Notice the clothing that the pastor wears, also. You don’t know if I matched my shirt with my tie or my socks with my pants. Being color-blind, I don’t know, either. That’s why I’m married. The clothing of the pastor is intentionally hidden under the white alb. The man doesn’t matter. What matters is his message. The glory is in that message. For when you hear the pastor speaking, it may sound like the pastor’s voice, but, in reality, it is the words of the Holy Spirit and the voice of the Father saying, “This is my Son, whom I love. Listen to Him.”

In many other churches, the pastor is dressed in either a suit or casually in jeans and a shirt. He is center stage. Whether these other churches intentionally or unintentionally mean it, the message they proclaim is that the pastor deserves the glory. The message that the Lutheran church purposefully proclaims by covering the pastor in a gown and placing the pulpit and lectern to the side is that Christ is important. He alone deserves the glory.

We have a replication of the vision of majesty with us in worship in Word and Sacraments. They are the glorious mount we climb every worship service. We receive this vision of hidden majesty so that we are encouraged and strengthened when we return to the barren plains of the present life. Returning week after week to this mount of glory keeps us from searching elsewhere for glory. This Mount of Transfiguration in the Means of Grace gives us daily sustenance on our daily journeys through this present valley of deathly shadows (Psalm 23:4,5).

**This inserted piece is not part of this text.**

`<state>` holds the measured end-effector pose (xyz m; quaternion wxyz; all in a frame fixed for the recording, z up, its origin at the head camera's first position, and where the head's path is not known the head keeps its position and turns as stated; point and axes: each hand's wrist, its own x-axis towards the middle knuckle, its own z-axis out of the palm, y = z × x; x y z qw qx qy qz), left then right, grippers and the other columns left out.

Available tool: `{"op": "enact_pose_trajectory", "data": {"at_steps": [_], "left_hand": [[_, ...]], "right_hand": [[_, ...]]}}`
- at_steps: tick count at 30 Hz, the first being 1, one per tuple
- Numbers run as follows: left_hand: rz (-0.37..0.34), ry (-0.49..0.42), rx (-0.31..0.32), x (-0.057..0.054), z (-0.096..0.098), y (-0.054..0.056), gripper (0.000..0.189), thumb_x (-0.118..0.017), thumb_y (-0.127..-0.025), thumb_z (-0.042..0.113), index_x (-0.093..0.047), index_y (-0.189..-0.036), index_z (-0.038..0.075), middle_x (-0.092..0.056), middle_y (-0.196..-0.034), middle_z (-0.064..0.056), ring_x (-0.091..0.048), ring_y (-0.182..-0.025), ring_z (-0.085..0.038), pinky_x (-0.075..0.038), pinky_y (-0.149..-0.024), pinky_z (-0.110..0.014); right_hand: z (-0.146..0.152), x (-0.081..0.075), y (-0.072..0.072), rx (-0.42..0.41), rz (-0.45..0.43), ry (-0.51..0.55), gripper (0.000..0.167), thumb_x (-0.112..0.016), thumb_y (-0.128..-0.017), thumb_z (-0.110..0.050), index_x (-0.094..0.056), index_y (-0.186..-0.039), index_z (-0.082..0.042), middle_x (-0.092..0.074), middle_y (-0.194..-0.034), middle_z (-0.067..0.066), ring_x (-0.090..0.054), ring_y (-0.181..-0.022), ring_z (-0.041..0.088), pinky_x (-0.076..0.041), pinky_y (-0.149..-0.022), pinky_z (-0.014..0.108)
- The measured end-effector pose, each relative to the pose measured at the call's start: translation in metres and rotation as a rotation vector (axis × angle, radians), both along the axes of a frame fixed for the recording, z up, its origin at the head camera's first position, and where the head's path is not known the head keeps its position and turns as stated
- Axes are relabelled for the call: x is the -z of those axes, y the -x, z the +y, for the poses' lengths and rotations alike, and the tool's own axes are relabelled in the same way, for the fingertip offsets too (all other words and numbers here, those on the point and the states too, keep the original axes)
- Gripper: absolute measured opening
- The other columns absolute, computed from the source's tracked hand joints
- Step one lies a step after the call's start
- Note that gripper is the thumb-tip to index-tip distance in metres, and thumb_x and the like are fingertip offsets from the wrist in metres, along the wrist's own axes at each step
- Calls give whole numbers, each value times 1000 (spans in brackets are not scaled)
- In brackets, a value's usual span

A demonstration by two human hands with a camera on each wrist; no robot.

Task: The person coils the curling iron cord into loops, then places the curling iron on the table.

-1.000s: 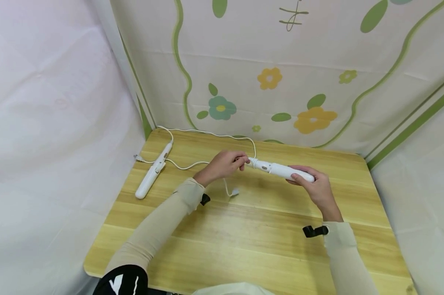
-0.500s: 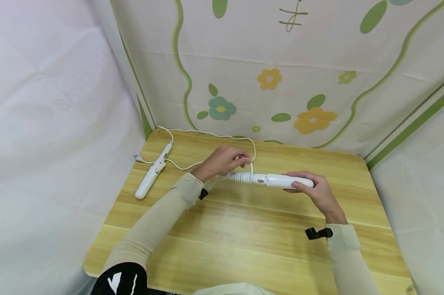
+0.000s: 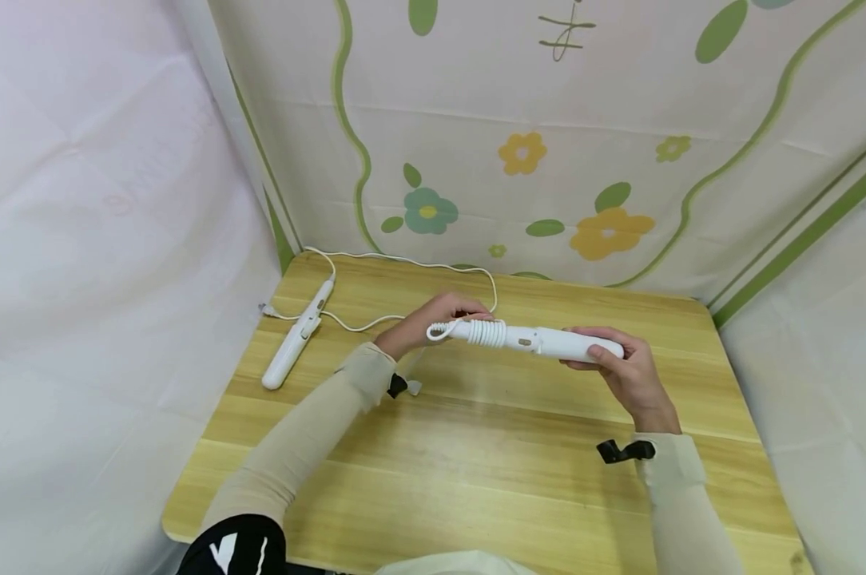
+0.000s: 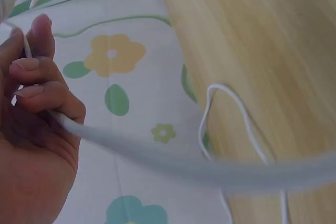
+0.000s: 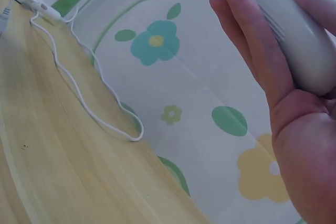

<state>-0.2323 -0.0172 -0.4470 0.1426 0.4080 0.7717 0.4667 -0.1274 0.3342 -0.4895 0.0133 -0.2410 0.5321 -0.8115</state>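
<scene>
My right hand (image 3: pixel 630 375) grips the rounded barrel end of a white curling iron (image 3: pixel 570 343), held above the table; its fingers lie along the ribbed side of the barrel (image 5: pixel 294 40) in the right wrist view. White cord (image 3: pixel 486 333) is wound in several turns round the handle, with a small loop at the handle's tip. Behind that tip my left hand (image 3: pixel 433 315) holds the free cord; in the left wrist view the curled fingers (image 4: pixel 50 95) close round the cord (image 4: pixel 131 148). A white plug (image 3: pixel 414 388) hangs below the left wrist.
A second white curling iron (image 3: pixel 292 347) lies on the left of the wooden table (image 3: pixel 476 479). Its cord (image 3: pixel 411 259) runs along the back edge, and a plug (image 3: pixel 266 310) lies near the left edge. A flower-patterned curtain (image 3: pixel 469 176) stands behind.
The curling iron's handle end has come up and in front of the left hand, showing the wound cord. The left hand stays behind it, still holding cord; the hanging plug has shifted left.
</scene>
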Motion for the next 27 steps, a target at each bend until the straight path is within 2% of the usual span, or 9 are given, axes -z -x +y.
{"op": "enact_pose_trajectory", "data": {"at_steps": [2, 4, 7, 8, 9, 11, 14, 21, 27], "left_hand": [[-48, -7, -29, 7, 1, -3, 21, -61, -108, -2, -81, -114, -3, -82, -98, -12, -59, -74, -4, -48, -68, -20], [-97, 34, -67, 13, 3, -5, 24, -57, -110, 2, -80, -108, 1, -74, -80, -5, -52, -65, -3, -43, -61, -20], [-234, 34, -139, 22, 9, -10, 26, -54, -115, 15, -78, -110, 7, -65, -72, 2, -41, -53, -9, -35, -51, -24], [-243, 29, -152, 25, 11, -11, 25, -55, -116, 17, -78, -113, 9, -67, -75, 2, -42, -53, -10, -36, -51, -25], [-242, 32, -167, 27, 13, -13, 26, -54, -116, 20, -78, -116, 11, -68, -75, 0, -43, -52, -10, -37, -51, -25], [-254, 8, -184, 30, 16, -17, 27, -54, -117, 22, -76, -125, 11, -77, -90, -7, -48, -54, -12, -41, -52, -25], [-255, 22, -213, 33, 18, -22, 33, -51, -118, 27, -77, -129, 11, -80, -98, -12, -52, -56, -11, -43, -53, -24], [-201, 71, -274, 32, 17, -25, 36, -51, -118, 33, -80, -121, 13, -75, -84, 1, -46, -53, -9, -36, -51, -24], [-185, 95, -271, 32, 11, -24, 34, -50, -118, 34, -79, -113, 16, -74, -86, -10, -47, -55, -9, -36, -52, -24]], "right_hand": [[-3, -1, 2, 37, -17, -1, 33, -44, -109, 17, -65, -135, 19, -75, -134, 21, -75, -121, 32, -65, -89, 43], [-7, -2, 4, 75, -36, -1, 32, -45, -109, 17, -66, -134, 19, -76, -133, 20, -74, -122, 32, -65, -89, 43], [-13, -2, 7, 128, -73, 4, 32, -47, -108, 17, -66, -133, 19, -77, -132, 19, -73, -122, 31, -65, -89, 43], [-15, -2, 7, 139, -82, 11, 31, -47, -108, 18, -66, -133, 20, -77, -131, 19, -72, -123, 32, -64, -89, 44], [-16, -2, 8, 156, -90, 12, 31, -48, -107, 18, -65, -133, 21, -77, -131, 19, -72, -123, 32, -64, -89, 44], [-20, -2, 9, 188, -101, 15, 30, -50, -107, 18, -64, -132, 22, -77, -130, 19, -73, -123, 32, -64, -89, 44], [-25, -1, 11, 237, -107, 2, 28, -53, -106, 18, -63, -131, 25, -78, -128, 19, -75, -119, 32, -63, -88, 45], [-33, -1, 15, 340, -85, -111, 34, -65, -103, 11, -59, -131, 29, -79, -126, 14, -78, -113, 28, -64, -87, 42], [-35, 1, 17, 390, -97, -151, 35, -67, -103, 10, -60, -131, 28, -79, -125, 10, -79, -110, 24, -64, -85, 39]]}}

On that first transfiguration, the divine light of grace enlightened the three disciples from without through their physical eyes. Now, this light of grace is given to the faithful in the Means of Grace, enlightening us from within. If the glorified divine humanity of Christ enlightened the disciples from without on the holy mount, how much more won’t His glorified, life-giving body and blood in the Sacrament illuminate us from within? It enlightens and transforms us, making us more and more Christ-like.

In the hidden majesty found in Word and Sacraments, we have the power to live transformed lives, free from Satan’s tyrannical drudgery. Here is the strength to put away our sins of anger, lust, covetousness, and greed, and allow the light and love of Christ to shine through us. Here on this mount, is the power to live transformed lives in Him, Christ-like lives, which will culminate in the majestic vision of eternal glory in heaven.

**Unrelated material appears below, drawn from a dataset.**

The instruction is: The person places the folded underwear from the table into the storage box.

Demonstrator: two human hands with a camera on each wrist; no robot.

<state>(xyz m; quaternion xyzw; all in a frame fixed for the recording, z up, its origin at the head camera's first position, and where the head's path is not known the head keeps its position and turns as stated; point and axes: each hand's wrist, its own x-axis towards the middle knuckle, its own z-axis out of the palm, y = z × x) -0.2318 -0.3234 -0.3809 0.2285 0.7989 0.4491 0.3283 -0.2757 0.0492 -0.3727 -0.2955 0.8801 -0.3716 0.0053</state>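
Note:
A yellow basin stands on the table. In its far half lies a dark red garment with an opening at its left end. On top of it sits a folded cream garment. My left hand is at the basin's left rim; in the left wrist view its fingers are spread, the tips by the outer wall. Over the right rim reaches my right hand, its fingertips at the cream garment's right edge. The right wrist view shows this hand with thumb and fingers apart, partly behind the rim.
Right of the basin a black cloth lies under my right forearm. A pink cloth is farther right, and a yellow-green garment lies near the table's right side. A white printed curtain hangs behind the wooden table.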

Don’t go looking for glory elsewhere. Everything you need for a transformed life in Christ is revealed every single week here at the font, lectern, pulpit, and altar. In the humble means of water, bread, wine, bread, and word are the hidden majesty of Christ’s Word and Sacraments. They reveal the majesty of God’s beloved Son within these Means of Grace. Hear them. Feel them. Taste them. Come to the mount and see their hidden majesty. Amen.